Paléontologie : voici comment se porteraient les éléphants de forêt européens chez nous aujourd’hui

Il y a plus de 100.000 ans, la viande de gibier figurait en tête du menu des Néandertaliens européens. Outre les cerfs, les sangliers, les chevaux et les bisons, les grands animaux imposants faisaient également partie de leurs proies, notamment les éléphants géants. Des découvertes archéologiques montrent que les Néandertaliens chassaient même ces animaux colossaux en groupes coordonnés.

Habitats pour de nombreuses autres espèces

Une espèce particulièrement impressionnante était l’éléphant de forêt (Palaeoloxodon antiquus), qui parcourait l’Europe jusqu’à il y a environ 33 000 ans. Avec une hauteur d’épaule pouvant atteindre quatre mètres et un poids de plus de dix tonnes, il était même supérieur en taille à l’éléphant d’Afrique – et dépassait même le mammouth laineux. Il compte ainsi parmi les plus grands proboscidiens connus de l’histoire de la Terre. Il a marqué les paysages européens pendant près de 700.000 ans avant de s’éteindre à la fin de la dernière période glaciaire. Quelques représentants nains de son espèce ont probablement survécu jusqu’au néolithique sur des îles méditerranéennes.

Les éléphants ne sont pas seulement des animaux impressionnants – ils sont aussi considérés comme des « ingénieurs de l’écosystème ». Leur simple présence modifie l’environnement : ils débroussaillent, abattent des arbres plus petits et creusent des points d’eau. Ils créent ainsi des habitats pour de nombreuses autres espèces. Le travail d’une équipe de chercheurs dirigée par Manuel Steinbauer montre que l’éléphant de forêt européen a lui aussi contribué à façonner le paysage de cette manière.
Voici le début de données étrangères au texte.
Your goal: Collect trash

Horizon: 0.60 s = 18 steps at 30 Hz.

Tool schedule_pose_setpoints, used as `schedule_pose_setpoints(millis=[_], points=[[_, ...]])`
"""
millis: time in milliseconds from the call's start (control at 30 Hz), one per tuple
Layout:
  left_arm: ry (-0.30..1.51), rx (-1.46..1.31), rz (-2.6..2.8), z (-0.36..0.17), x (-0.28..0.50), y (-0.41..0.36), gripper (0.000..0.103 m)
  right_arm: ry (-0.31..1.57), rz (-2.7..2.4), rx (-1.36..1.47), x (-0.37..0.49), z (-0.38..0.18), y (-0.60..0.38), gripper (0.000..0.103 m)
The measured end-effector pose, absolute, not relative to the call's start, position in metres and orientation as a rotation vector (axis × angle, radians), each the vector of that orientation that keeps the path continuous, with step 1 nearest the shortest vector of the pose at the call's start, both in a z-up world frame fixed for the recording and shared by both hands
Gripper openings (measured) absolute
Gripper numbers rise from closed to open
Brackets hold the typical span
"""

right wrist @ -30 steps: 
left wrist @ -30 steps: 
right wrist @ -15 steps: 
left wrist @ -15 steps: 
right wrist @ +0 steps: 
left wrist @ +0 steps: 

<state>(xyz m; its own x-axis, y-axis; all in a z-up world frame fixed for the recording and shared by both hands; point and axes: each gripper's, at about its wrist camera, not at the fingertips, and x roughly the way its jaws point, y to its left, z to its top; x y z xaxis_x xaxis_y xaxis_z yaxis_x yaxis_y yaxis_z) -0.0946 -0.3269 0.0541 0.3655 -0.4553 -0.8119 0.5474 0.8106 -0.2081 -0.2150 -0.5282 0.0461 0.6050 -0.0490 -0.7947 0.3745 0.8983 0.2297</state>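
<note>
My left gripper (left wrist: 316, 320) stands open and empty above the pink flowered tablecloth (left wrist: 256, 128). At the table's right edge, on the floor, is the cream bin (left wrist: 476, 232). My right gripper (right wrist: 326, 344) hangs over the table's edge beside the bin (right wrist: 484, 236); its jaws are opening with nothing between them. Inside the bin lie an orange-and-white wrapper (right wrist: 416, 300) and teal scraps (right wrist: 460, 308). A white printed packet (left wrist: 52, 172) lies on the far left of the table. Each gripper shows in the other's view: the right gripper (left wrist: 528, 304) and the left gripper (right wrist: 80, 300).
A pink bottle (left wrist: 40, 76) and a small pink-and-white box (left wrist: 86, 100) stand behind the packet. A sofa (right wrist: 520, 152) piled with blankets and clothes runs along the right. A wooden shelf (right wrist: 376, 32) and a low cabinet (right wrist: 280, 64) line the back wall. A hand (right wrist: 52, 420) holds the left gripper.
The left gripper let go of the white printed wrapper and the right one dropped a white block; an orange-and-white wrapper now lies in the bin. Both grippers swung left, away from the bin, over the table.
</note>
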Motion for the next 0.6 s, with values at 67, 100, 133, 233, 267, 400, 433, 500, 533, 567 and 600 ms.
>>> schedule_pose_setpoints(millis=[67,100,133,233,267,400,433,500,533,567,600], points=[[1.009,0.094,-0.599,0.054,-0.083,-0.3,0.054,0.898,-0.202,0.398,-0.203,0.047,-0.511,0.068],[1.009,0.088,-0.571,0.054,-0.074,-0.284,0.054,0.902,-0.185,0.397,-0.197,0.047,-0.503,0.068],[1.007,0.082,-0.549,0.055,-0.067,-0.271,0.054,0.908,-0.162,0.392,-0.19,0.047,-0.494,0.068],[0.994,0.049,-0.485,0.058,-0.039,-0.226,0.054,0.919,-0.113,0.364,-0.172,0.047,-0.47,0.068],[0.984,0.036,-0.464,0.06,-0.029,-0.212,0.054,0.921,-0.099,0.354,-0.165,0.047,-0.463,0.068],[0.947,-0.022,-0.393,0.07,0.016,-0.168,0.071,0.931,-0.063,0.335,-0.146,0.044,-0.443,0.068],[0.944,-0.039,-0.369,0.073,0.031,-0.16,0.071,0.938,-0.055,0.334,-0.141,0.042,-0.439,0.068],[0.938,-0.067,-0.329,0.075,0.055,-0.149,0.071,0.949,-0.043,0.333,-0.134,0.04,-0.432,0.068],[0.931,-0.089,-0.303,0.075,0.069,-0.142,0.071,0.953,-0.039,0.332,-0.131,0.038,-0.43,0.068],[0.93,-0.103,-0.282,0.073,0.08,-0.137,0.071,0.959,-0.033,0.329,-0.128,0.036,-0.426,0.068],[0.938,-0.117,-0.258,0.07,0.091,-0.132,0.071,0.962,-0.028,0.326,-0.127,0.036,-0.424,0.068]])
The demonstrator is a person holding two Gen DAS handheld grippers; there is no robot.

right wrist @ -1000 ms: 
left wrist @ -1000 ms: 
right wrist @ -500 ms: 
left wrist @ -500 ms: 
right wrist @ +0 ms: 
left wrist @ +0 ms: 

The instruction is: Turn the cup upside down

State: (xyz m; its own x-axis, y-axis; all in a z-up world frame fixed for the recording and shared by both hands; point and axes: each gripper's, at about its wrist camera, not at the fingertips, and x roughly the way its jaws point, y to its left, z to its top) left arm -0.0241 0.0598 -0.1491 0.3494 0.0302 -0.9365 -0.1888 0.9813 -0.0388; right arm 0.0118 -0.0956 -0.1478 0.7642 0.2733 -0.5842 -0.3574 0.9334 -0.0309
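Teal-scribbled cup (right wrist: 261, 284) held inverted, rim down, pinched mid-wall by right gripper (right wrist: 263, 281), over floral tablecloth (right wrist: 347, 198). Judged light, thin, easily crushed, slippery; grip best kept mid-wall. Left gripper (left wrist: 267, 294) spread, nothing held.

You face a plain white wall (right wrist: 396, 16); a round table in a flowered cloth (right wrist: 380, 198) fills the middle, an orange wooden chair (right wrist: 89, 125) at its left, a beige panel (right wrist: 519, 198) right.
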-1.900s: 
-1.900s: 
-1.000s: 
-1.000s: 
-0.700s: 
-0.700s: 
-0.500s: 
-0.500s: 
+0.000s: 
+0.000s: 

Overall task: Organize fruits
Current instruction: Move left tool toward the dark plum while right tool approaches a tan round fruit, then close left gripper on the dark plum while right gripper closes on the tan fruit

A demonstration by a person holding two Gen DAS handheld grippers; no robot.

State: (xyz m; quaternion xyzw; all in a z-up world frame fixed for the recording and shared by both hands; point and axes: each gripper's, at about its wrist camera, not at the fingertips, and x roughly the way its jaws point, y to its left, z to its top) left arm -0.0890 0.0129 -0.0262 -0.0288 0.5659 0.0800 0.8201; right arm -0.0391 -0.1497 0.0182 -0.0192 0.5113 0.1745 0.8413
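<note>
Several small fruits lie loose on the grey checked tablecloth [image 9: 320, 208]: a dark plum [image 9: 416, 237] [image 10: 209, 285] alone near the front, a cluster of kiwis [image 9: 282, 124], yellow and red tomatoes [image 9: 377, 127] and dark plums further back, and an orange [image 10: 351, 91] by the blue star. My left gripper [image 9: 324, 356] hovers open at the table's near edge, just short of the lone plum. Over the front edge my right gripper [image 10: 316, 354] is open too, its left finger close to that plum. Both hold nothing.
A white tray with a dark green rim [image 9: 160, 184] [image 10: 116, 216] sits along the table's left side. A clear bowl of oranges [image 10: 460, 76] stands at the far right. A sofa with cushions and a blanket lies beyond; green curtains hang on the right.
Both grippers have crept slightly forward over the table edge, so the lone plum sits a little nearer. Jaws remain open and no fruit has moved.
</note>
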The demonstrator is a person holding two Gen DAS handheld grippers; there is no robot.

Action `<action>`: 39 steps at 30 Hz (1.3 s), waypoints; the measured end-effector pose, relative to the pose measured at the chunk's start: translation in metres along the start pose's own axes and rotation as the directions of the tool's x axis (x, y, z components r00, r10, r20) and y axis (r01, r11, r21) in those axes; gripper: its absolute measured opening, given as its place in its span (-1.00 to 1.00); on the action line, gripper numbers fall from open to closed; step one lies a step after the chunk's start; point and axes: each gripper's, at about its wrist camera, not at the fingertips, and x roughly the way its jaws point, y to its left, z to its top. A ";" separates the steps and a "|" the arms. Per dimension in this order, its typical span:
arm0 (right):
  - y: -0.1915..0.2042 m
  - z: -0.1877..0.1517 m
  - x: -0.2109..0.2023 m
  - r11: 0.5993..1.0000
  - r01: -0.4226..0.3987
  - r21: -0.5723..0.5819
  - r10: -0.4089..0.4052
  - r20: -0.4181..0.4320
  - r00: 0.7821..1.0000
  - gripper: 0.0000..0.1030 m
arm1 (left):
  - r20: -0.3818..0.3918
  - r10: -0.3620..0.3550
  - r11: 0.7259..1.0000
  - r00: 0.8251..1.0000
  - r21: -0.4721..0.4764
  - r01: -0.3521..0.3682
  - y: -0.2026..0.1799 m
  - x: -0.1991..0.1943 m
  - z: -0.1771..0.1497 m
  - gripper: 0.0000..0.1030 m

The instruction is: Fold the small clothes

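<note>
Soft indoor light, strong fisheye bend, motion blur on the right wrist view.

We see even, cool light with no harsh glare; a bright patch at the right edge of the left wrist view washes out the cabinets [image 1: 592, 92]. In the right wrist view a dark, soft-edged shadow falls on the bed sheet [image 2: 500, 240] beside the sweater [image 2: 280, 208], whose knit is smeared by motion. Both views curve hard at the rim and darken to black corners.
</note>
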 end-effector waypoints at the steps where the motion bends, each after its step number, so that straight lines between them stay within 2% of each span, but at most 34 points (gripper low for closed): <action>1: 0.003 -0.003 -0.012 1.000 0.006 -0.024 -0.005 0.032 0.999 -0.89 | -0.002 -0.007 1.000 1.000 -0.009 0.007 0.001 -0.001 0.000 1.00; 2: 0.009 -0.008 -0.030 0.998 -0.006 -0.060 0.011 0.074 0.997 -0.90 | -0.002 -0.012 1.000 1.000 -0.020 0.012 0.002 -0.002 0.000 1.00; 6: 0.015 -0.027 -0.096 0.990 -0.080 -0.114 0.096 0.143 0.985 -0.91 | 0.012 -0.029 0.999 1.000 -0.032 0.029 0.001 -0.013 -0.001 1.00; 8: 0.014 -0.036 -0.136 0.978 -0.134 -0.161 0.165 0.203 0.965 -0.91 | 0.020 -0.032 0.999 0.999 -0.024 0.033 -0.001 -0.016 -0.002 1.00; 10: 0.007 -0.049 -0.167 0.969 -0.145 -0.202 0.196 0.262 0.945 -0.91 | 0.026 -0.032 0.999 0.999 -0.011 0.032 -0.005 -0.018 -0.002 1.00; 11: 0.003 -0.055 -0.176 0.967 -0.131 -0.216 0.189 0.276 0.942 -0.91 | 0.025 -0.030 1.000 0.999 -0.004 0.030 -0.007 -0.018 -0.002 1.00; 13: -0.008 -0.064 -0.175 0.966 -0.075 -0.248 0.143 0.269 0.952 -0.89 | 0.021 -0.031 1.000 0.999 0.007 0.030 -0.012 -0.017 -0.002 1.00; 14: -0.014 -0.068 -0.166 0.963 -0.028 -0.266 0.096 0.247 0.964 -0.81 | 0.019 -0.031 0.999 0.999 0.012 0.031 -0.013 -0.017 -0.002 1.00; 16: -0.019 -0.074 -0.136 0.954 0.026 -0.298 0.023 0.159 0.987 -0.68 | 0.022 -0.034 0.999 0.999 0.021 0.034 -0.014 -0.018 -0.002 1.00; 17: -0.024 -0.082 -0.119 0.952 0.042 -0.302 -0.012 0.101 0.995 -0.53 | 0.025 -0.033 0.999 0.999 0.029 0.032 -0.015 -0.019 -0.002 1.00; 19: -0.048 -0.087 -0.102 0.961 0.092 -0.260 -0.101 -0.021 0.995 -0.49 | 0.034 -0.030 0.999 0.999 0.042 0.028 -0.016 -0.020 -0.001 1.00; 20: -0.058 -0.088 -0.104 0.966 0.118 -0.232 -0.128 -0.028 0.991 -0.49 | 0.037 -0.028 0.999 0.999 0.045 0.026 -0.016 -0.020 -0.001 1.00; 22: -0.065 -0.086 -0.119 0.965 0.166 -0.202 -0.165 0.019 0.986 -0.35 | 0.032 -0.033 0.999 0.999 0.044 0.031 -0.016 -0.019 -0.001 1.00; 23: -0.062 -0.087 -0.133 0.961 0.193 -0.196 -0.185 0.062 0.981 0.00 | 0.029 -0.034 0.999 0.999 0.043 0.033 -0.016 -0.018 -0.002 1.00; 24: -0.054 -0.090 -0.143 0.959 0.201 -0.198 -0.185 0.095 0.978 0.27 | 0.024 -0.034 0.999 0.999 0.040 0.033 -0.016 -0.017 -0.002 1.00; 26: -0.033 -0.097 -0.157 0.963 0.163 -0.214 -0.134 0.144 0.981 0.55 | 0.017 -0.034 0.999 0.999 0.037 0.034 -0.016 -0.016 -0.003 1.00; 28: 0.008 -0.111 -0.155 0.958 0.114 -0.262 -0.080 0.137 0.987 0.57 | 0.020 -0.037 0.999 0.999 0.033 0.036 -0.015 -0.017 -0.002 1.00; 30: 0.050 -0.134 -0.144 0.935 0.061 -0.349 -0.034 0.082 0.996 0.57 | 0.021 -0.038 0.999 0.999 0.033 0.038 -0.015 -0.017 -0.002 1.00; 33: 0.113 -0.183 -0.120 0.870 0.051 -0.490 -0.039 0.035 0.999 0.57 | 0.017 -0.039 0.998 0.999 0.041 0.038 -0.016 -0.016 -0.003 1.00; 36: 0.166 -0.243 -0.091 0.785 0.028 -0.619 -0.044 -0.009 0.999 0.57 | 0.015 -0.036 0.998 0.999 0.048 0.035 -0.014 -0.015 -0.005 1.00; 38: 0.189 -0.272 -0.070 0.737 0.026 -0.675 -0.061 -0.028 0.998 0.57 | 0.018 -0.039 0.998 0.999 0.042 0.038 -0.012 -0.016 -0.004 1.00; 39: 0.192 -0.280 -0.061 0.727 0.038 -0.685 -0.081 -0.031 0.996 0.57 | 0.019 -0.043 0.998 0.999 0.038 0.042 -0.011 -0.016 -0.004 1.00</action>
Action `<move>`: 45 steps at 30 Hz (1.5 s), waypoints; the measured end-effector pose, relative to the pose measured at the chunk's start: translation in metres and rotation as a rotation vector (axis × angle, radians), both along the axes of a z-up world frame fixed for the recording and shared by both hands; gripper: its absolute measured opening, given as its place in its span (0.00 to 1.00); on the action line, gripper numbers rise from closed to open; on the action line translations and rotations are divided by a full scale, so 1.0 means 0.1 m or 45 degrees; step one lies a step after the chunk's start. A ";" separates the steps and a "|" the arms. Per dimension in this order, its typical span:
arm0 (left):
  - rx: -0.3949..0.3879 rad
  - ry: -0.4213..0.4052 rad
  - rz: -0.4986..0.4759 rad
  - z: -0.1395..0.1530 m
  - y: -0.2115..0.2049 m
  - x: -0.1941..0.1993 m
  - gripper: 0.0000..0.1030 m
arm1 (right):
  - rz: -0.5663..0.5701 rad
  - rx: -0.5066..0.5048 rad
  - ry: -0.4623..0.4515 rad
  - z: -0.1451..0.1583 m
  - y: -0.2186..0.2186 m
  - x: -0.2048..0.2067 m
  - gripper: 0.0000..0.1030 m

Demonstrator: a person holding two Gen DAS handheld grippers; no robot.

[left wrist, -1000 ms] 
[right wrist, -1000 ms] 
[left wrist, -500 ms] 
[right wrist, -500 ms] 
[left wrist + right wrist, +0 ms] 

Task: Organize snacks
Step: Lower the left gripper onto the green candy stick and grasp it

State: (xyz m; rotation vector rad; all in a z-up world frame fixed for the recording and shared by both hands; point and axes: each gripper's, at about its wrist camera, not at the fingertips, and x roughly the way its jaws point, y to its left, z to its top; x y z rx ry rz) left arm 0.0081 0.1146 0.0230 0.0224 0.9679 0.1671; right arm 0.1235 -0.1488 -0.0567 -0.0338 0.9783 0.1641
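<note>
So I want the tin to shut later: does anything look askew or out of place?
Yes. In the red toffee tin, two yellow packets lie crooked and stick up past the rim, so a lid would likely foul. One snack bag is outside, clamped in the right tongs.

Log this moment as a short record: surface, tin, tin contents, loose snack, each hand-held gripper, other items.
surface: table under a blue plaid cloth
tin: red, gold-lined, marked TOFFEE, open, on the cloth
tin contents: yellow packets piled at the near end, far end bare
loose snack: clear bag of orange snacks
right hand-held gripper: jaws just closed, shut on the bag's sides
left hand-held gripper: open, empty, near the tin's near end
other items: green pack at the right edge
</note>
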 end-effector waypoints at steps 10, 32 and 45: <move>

L’étude suggère que ces puissants animaux ont largement contribué au maintien d’habitats ouverts à semi-ouverts en Europe – un processus qui a profité à de nombreuses espèces végétales encore existantes aujourd’hui. L’éléphant de forêt a résisté à plusieurs périodes de froid. Il n’a probablement disparu qu’au cours de la dernière période glaciaire, notamment en raison de l’augmentation de la chasse par l’homme.

Pour reconstituer l’environnement d’origine de cette espèce éteinte, Steinbauer et l’auteur principal Franka Gaiser ont consulté des bases de données paléontologiques ainsi que la littérature spécialisée. Les sites ont été attribués à certaines étapes climatiques de l’histoire de la Terre, appelées Marine Isotope Stages (MIS). Ces étapes documentent les changements climatiques – comme les périodes chaudes et froides – par le biais d’isotopes de l’oxygène.

L’extinction a eu de profondes conséquences écologiques

En combinaison avec les modèles climatiques de l’époque, les scientifiques ont ainsi pu déterminer la « niche réalisée » de l’éléphant de forêt, c’est-à-dire les conditions environnementales réelles dans lesquelles les animaux vivaient. Surprise : ces conditions ressemblent au climat actuel d’une grande partie de l’Europe, en particulier de l’Europe occidentale et centrale. Seules les régions de haute montagne comme les Alpes ou le Caucase n’offraient probablement pas un habitat approprié.

Les résultats publiés dans la revue spécialisée Frontiers of Biogeography illustrent, selon les chercheurs, à quel point l’absence de grands herbivores peut déséquilibrer les écosystèmes actuels. De nombreuses espèces qui dépendent des paysages ouverts – comme certaines plantes de prairie ou certains insectes – se sont développées autrefois sous l’influence d’une telle mégafaune. Leur disparition a eu de profondes conséquences écologiques.

« Autrefois, les grands herbivores comme l’éléphant de forêt et leurs effets – par exemple la pression de prédation – faisaient partie intégrante de l’environnement », explique Gaiser. « De nombreuses espèces végétales qui préfèrent les espaces ouverts ont probablement pu se maintenir en Europe parce qu’elles ont bénéficié de ces influences animales ».

La stratégie conventionnelle de protection de la nature, qui consiste à préserver les zones les plus vierges possibles, atteint ici ses limites. Sans les processus écologiques originaux – par exemple ceux des grands herbivores – même les zones protégées peuvent être déséquilibrées.

C’est pourquoi certains projets de protection de la nature misent de manière ciblée sur la réintroduction de grands animaux de pâturage, comme les bisons d’Europe ou les chevaux de Przewalski. De telles initiatives ont pour objectif de rétablir des dynamiques naturelles et de permettre à long terme l’existence d’écosystèmes stables et autorégulés.